Für Schily ist zentraler Vorteil des Passes, dass seine (Ver)Fälschung und die Nutzung echter Pässe durch Unberechtigte stark erschwert würde. Doch der Hinweis des Noch-Innenministers auf die Nutzung der Biometrie bei der Personenfahndung dürfte bedeutender sein. In Großbritannien etwa sind - bislang allerdings wohl noch erfolglos - automatisierte Gesichtserkennungssysteme bereits im Einsatz, bei denen Videokameras Gesichter erfassen und mit einer Datenbank abgleichen. Immerhin, nach derzeitigem Stand ist in Deutschland keine zentrale Speicherung biometrischer Daten vorgesehen, das Passgesetz verbietet dies sogar. Jedenfalls derzeit noch.
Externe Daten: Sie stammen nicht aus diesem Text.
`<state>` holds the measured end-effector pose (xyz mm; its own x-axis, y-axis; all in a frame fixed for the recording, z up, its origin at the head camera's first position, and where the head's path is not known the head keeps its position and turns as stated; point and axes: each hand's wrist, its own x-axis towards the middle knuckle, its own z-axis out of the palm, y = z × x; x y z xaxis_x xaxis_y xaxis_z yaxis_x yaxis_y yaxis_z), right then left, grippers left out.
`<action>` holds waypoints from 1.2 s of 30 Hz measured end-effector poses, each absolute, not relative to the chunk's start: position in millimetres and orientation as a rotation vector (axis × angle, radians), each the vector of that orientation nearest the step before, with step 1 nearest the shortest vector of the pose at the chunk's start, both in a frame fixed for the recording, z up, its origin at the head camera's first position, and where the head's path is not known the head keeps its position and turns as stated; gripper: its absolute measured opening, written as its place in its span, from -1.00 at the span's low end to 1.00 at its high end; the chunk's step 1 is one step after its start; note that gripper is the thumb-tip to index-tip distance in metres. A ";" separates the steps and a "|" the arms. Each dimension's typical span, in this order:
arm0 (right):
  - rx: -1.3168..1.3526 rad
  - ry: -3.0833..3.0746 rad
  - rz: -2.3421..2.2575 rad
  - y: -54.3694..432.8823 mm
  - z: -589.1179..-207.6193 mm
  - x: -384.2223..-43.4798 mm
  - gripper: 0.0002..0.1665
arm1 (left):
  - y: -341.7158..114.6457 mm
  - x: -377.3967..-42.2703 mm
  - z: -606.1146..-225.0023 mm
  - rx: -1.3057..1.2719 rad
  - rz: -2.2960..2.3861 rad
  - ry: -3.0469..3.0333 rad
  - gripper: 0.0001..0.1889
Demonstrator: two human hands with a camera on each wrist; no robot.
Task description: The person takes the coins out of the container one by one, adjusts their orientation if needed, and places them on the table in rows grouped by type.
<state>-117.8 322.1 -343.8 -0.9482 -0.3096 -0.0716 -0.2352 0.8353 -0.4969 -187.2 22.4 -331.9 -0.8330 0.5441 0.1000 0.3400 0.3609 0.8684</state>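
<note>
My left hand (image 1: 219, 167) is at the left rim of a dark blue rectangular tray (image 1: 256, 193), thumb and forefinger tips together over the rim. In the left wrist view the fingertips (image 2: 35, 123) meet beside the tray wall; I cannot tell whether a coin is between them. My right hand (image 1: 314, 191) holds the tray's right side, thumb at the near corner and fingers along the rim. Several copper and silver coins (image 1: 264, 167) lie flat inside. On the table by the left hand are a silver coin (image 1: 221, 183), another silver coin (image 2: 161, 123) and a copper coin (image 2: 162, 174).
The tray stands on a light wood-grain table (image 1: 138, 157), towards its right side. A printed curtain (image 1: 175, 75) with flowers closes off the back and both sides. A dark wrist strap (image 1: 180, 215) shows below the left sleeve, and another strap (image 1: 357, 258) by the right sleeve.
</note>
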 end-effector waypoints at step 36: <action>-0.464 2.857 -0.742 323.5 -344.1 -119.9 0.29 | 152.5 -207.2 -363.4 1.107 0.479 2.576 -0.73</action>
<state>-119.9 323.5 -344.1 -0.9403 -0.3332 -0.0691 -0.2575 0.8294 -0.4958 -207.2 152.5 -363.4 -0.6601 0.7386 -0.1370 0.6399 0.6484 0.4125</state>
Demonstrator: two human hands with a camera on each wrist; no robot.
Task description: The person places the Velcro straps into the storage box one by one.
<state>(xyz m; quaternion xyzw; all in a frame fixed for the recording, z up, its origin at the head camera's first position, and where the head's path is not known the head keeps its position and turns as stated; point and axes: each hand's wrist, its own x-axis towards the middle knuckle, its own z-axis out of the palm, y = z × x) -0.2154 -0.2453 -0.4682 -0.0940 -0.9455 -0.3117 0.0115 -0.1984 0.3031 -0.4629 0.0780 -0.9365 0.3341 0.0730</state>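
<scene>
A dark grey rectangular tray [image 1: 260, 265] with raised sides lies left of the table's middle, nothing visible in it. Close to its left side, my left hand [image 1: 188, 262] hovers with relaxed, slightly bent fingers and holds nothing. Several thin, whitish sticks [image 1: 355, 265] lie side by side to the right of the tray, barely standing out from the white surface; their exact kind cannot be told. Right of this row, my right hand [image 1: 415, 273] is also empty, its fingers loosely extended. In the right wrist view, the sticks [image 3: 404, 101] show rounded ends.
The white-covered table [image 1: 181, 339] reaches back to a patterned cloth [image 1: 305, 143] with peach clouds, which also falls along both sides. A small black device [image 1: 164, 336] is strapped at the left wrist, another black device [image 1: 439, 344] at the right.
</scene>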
Schily verschweigt nicht, was die Neuerung auch ist: "Die Pässe sind auch ein Wirtschaftsfaktor. Passproduzenten wie die Bundesdruckerei, Giesecke Devrient und Chiphersteller wie Philips und Infineon haben ein technisches Knowhow, das ... weltweit seines gleichen sucht. Mit der Einführung der neuen Pässe bringen wir den Beweis, wie rasch sich deutsche Firmen ... auf den zukunftsorientierten Wachstumsmarkt der Biometrie eingestellt haben." Der wirtschaftliche Aspekt lässt sich kaum übersehen: Die Grünen-Politikerin Silke Stokar gibt unter Berufung auf das Büro für Technikfolgenabschätzung die Kosten für die Einführung mit fast 670 Millionen Euro an, hinzu kämen weitere 610 Millionen Euro jährliche Kosten. Kein Wunder, dass der Preis für den "Endverbraucher" von bisher 26 Euro auf 59 Euro steigt. Nach Angaben Schilys kommen die Deutschen damit noch gut weg: In Großbritannien sollen rund 100 Euro fällig werden. Für die Sprecherin des Bundesbeauftragten für Datenschutz ist denn auch fraglich, ob Aufwand und Sicherheitsgewinn in einem vernünftigen Verhältnis stehen. Die Datenschutzaktivisten des Vereins Foebud kritisieren die Verwendung von Funkchips, die theoretisch die Möglichkeit des unbemerkten Auslesens persönlicher Daten eröffnen. Laut Bundesinnenministerium ist dies zwar durch mehrfache Verschlüsselung praktisch unmöglich. Doch die Behauptung, ein Code wäre nicht zu knacken, wurde von gewieften Hackern schon häufig widerlegt.